The STAP-study: The (cost) Effectiveness Of Custom Made Orthotic Insoles In The Treatment For Plantar Fasciopathy In General Practice And Sports Medicine: Design Of A Randomized Controlled Trial
- Nov 29, 2018 -

The STAP-study: The (cost) effectiveness of custom made orthotic insoles in the treatment for plantar fasciopathy in general practice and sports medicine: design of a randomized controlled trial

Plantar fasciopathy is a common cause of foot pain, accounting for 11 to 15 % of all foot symptoms requiring professional care in adults. Although many patients have complete resolution of symptoms within 12 months, many patients wish to reduce this period as much as possible. Orthotic devices are a frequently applied option of treatment in daily practice, despite a lack of evidence on the effectiveness. Therefore, the objective is to study the (cost)-effectiveness of custom made insoles by a podiatrist, compared to placebo insoles and usual care in patients with plantar fasciopathy in general practice and sports medicine clinics.

Method/design

This study is a multi-center three-armed participant and assessor-blinded randomized controlled trial with 6-months follow-up.

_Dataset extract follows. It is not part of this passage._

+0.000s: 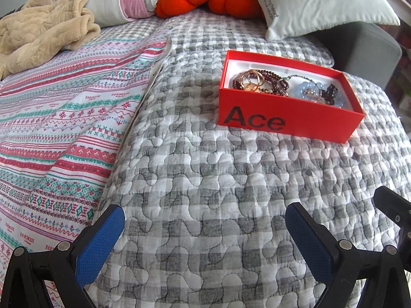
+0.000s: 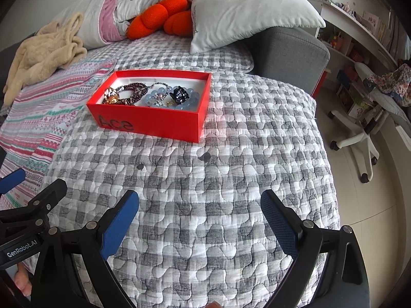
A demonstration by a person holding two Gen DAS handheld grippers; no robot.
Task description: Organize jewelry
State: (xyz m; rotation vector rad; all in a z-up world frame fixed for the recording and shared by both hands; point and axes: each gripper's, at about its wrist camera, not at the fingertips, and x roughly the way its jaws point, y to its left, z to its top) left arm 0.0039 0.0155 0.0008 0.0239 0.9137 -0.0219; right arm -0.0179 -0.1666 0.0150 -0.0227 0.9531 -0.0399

Patients with plantar fasciopathy, with a minimum duration of complaints of 2 weeks and aged between 18 and 65, who visit their general practitioner or sport physician are eligible for inclusion. A total of 185 patients will be randomized into three parallel groups. One group will receive usual care by the general practitioner or sports physician alone, one group will be referred to a podiatrist and will receive a custom made insole, and one group will be referred to a podiatrist and will receive a placebo insole. The primary outcome will be the change from baseline to 12 weeks follow-up in pain severity at rest and during activity on a 0–10 numerical rating scale (NRS). Secondary outcomes include foot function (according to the Foot Function Index) at 6, 12 and 26 weeks, recovery (7-point Likert) at 6, 12 and 26 weeks, pain at rest and during activity (NRS) at 6 and 26 weeks and cost-effectiveness of the intervention at 26-weeks. Measurements will take place at baseline and at, 2, 4, 6, 12 and 26 weeks of follow-up.

Discussion

The treatment of plantar fasciopathy is a challenge for health care professionals. Orthotic devices are frequently applied, despite a lack of evidence of the effectiveness on patient reported outcome. The results of this randomized controlled trial will improve the evidence base for treating this troublesome condition in daily practice.